Antes de la Nación

Mientras la temperatura de la guerra sube en Irak y Estados Unidos refuerza sus tropas en Afganistán, surge otra vez la pregunta jamás respondida.

No tanto, ¿qué es una nación?, como, ¿porqué y cuando es una nación?

Cuando hablamos de Irak, Afganistán o incluso de Pakistán como naciones-estados, estamos en verdad hablando de las elites políticas de sus capitales y de las relativamente nuevas identidades políticas que no son todavía muy bién aceptadas incluso en esas mismas naciones.

Muchos de esos países tienen fronteras que no fueron trazadas por ellos mismos, sino por diplómatas europeos que las hicieron más por sus propios intereses que por los intereses de los habitantes de esos países.

Déjenme dar un ejemplo: recuerdan al ex presidente de Pakistán, Pervez Musharraf? Cuando él nació, no había Pakistán. El nació como ciudadano del noroeste de la India.

En muchos de esos países hay millones de gente que se ven a sí mismos, primero y sobre todas las cosas, como miembros de tribus antiguas a las que ellos son fundamentalmente leales.
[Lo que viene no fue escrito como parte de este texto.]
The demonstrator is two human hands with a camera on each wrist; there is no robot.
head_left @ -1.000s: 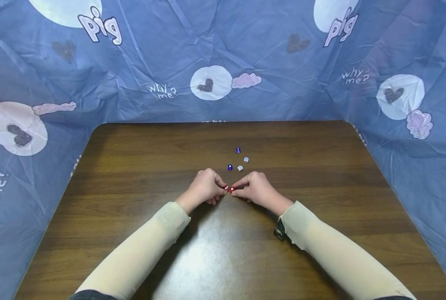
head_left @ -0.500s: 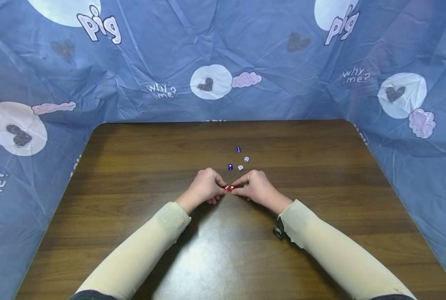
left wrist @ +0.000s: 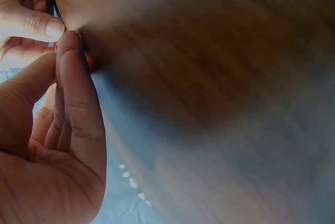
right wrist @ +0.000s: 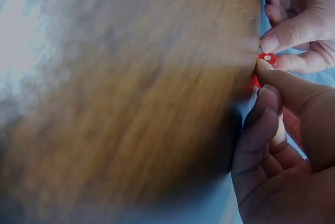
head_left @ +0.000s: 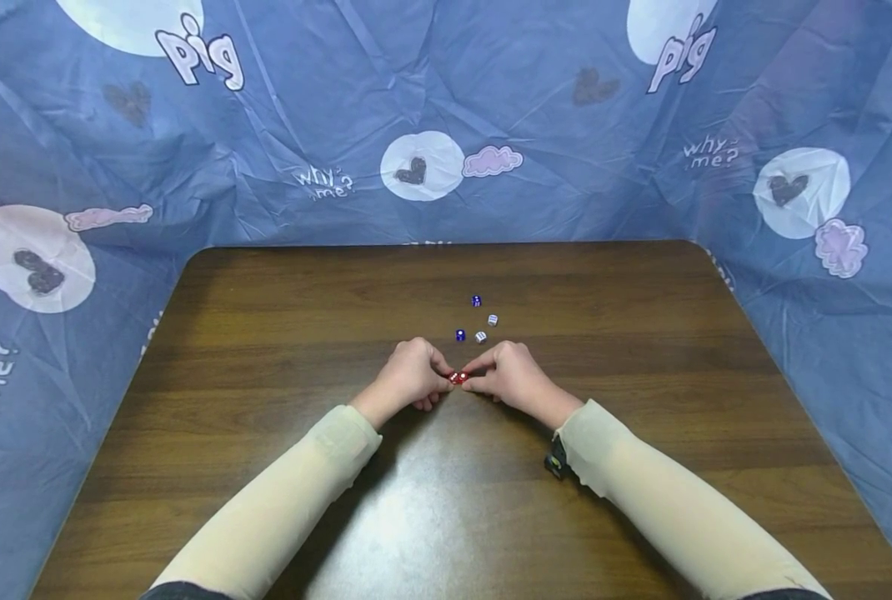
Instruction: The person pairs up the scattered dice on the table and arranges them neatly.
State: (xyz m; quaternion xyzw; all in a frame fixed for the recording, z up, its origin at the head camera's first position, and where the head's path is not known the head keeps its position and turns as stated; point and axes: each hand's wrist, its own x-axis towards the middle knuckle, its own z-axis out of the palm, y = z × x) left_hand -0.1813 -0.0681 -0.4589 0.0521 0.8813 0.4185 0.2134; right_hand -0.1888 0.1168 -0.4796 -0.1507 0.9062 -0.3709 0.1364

Ellos son Pashtun, Punjabi, o Tajik.

En Infiel, el libro autobiográfico de Ayaan Hirsi Alí, la autora recuerda a ella y su hermana de pié en el patio de su casa en Somalia, recitando el lineage de su clan. Frente a ellas estaba la imponente figura de su abuela, con látigo en la mano; y pobre de quien se olvidara o dejare pasar por alto el nombre de un predecesor.

Su abuela no les pedía enumerar los gobernantes de Somalia. Las historias y el lineage de su tribu, de su clan y sub-clan eran lo importante.

Para millones y millones de gente, en Africa y en Asia del Sur, el clan es crucial; la nación es efímera. Antes de la nación, está el clan. Si uno está en un problema, allí está el clan. Cuando uno está en peligro, allí está el clan.

La nación es una colección de extranjeros; es la distante ciudad capital, la fuerza opresiva que impone los impuestos, o es la indeseada presencia militar.

Como Estados Unidos, bajo Obama, planea desligarse de Irak y de reforzar sus tropas en Afganistán, confronta una fuerza que los norteamericanos no han tenido que contemplar por varios siglos; el poder de las tribus (aquí hablo de los llamados, “indios,” nombre que los europeos imponían a multitudes de tribus, clanes y sub-clanes.)

Este es el verdadero poder social y políticos que está bajo de los osificados y generalmente corruptos gobiernos nacionales en los que Estados Unidos ha invertido billones de dólares.

Hay una nación-estado formal, con todas las estructuras que les gusta a los norteamericanos, pero, imperceptiblemente, están los verdaderos poderes de la sociedad, quienes forman y definen la indentidad del pueblo, las tribus.

Esta puede ser la roca que destruirá todos los esfuerzos norteamericanos -todos sus billones de dólares, todo su poderío militar.